Kubernetes-Native Trainium Device Management on EKS with the Neuron DRA Driver

Introduction

On March 20, 2026, AWS Neuron announced support for Dynamic Resource Allocation (DRA) on Amazon EKS. While the traditional Device Plugin only tracked device counts, DRA enables attribute-based filtering—such as instance type and driver version—directly at the Kubernetes scheduler level.
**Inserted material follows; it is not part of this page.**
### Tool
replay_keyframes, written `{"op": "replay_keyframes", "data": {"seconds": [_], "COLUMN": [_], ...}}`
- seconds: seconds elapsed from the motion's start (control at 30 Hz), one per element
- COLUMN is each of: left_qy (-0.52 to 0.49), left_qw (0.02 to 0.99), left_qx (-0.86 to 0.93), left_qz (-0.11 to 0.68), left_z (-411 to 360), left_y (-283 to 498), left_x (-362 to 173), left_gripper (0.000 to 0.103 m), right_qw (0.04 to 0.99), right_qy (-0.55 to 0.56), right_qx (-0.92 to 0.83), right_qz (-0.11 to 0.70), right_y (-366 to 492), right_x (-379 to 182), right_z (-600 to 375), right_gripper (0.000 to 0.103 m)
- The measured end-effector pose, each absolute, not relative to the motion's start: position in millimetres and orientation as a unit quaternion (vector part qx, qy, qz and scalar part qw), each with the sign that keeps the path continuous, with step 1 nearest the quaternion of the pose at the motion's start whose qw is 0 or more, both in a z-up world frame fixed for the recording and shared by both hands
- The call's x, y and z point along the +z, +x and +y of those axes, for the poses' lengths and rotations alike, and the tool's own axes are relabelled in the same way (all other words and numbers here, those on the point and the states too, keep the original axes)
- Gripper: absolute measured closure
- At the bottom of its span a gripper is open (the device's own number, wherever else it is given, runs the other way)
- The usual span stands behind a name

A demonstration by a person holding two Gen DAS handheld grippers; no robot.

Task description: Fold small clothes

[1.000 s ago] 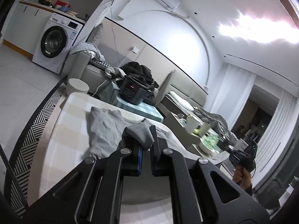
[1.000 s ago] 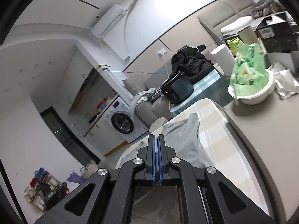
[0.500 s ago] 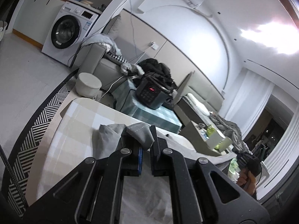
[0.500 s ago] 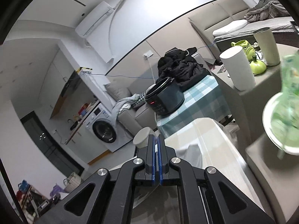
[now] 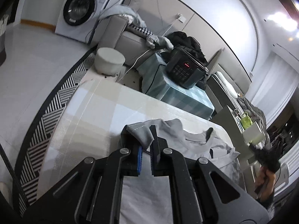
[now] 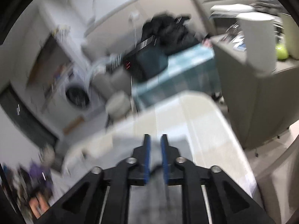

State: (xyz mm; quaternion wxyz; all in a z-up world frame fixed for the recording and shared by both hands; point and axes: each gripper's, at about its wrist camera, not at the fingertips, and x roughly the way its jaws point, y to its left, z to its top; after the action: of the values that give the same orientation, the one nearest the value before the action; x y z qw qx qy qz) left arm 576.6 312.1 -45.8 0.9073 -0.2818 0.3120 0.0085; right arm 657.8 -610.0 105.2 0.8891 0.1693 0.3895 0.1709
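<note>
Fingers of the left gripper [image 5: 146, 145] are clenching a fold of the grey garment [image 5: 201, 143] at lower centre of the left wrist view, the cloth bunching up over the tips. Behind them the garment is lying spread on the pale checked worktop [image 5: 97, 115], its neckline showing right of centre and more cloth running under the gripper toward the bottom edge. A cooker [image 5: 184, 71] is sitting on a teal-covered stand in the upper middle, well apart from the cloth, and a washer [image 5: 80, 9] is standing at upper left.

Over in the right wrist view, which is heavily blurred, the right gripper [image 6: 155, 147] is opening its fingers at lower centre. Grey cloth is lying between and below them, but the blue pads are not pressing on it, so the hold there looks released. The worktop edge is curving away to the right.

Judging by this, a fold is being laid down: one side let go, the other still to be placed. Next, the left side needs lowering flat onto the cloth and releasing, then smoothing before a further fold.
</note>
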Motion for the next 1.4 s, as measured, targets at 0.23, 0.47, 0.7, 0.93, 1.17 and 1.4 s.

In this post, I deploy the Neuron DRA driver on an EKS cluster and verify device allocation using ResourceClaimTemplates. During testing, I also discovered that dynamic LNC (Logical NeuronCore) configuration is not supported on trn1.2xlarge—a constraint not immediately obvious from the documentation.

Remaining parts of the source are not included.